## TASK DETAILS
Throughout the entries below, report every line where "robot" is found.

======== DATA SUPPLIED

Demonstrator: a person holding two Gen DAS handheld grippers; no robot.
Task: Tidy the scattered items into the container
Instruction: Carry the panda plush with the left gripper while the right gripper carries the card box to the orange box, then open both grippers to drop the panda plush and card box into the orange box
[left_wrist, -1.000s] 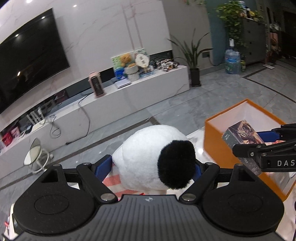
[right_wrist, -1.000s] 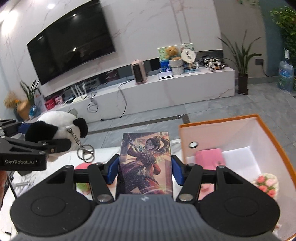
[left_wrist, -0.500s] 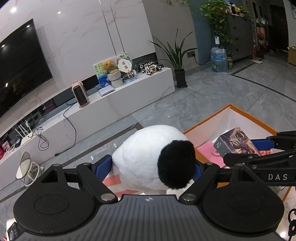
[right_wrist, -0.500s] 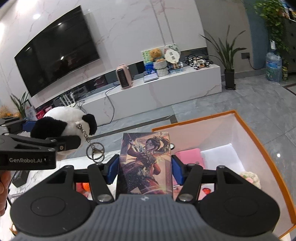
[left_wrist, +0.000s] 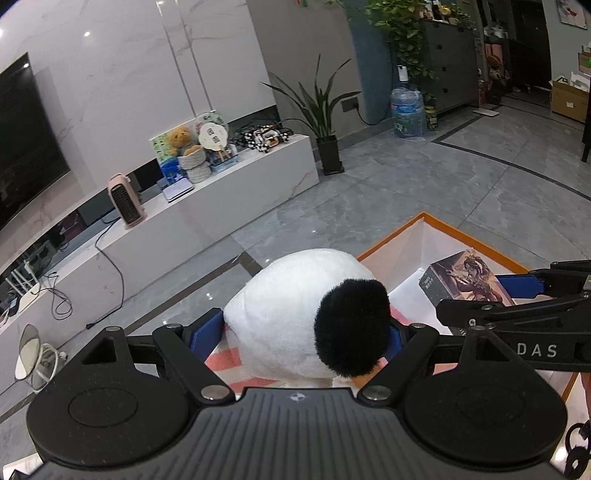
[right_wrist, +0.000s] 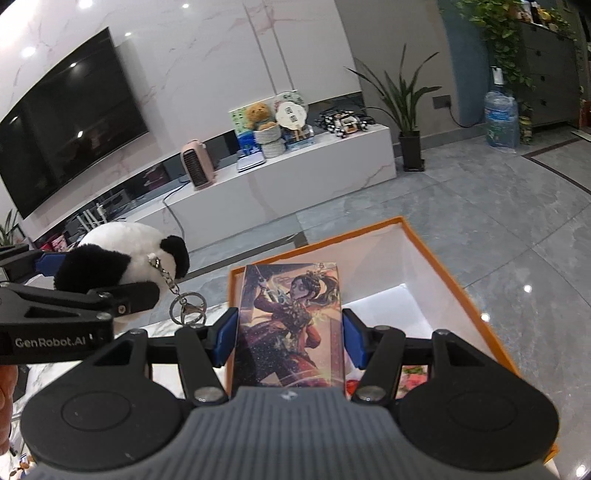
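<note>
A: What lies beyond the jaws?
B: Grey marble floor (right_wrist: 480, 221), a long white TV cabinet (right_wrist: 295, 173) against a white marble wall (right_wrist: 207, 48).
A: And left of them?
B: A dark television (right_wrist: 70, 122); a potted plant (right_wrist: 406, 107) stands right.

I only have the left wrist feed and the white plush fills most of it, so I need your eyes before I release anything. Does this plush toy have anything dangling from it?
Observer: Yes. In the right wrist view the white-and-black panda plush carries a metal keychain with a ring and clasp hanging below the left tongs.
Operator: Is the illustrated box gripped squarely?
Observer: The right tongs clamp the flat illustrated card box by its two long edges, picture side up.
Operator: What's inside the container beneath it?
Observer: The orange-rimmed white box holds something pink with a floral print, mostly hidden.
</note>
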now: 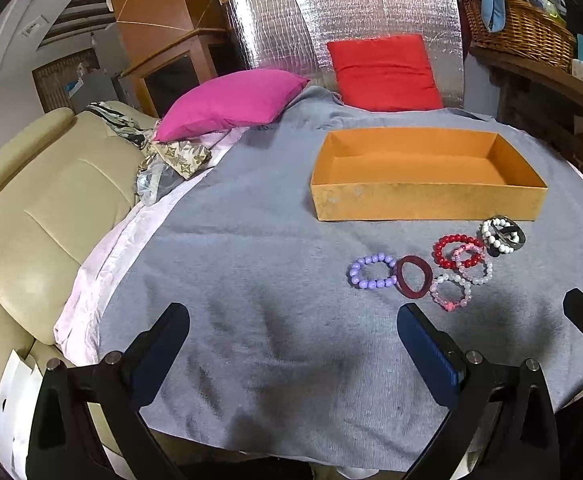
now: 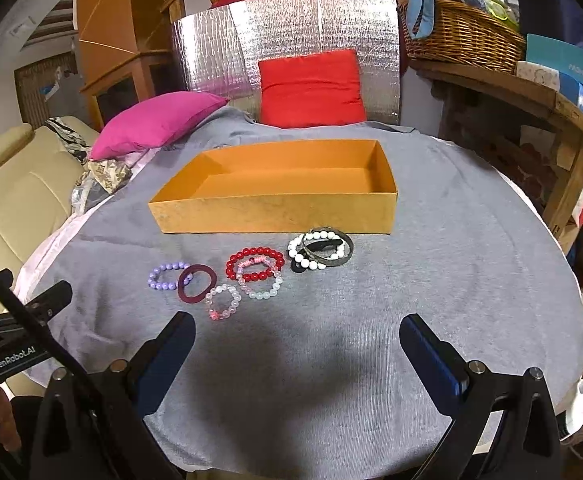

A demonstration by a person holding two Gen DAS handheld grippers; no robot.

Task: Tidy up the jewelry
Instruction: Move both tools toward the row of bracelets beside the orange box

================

## RESPONSE AREA
Demonstrator: a person holding two Gen DAS handheld grippers; no robot.
A demonstration by a person holding two Gen DAS handheld grippers; no robot.

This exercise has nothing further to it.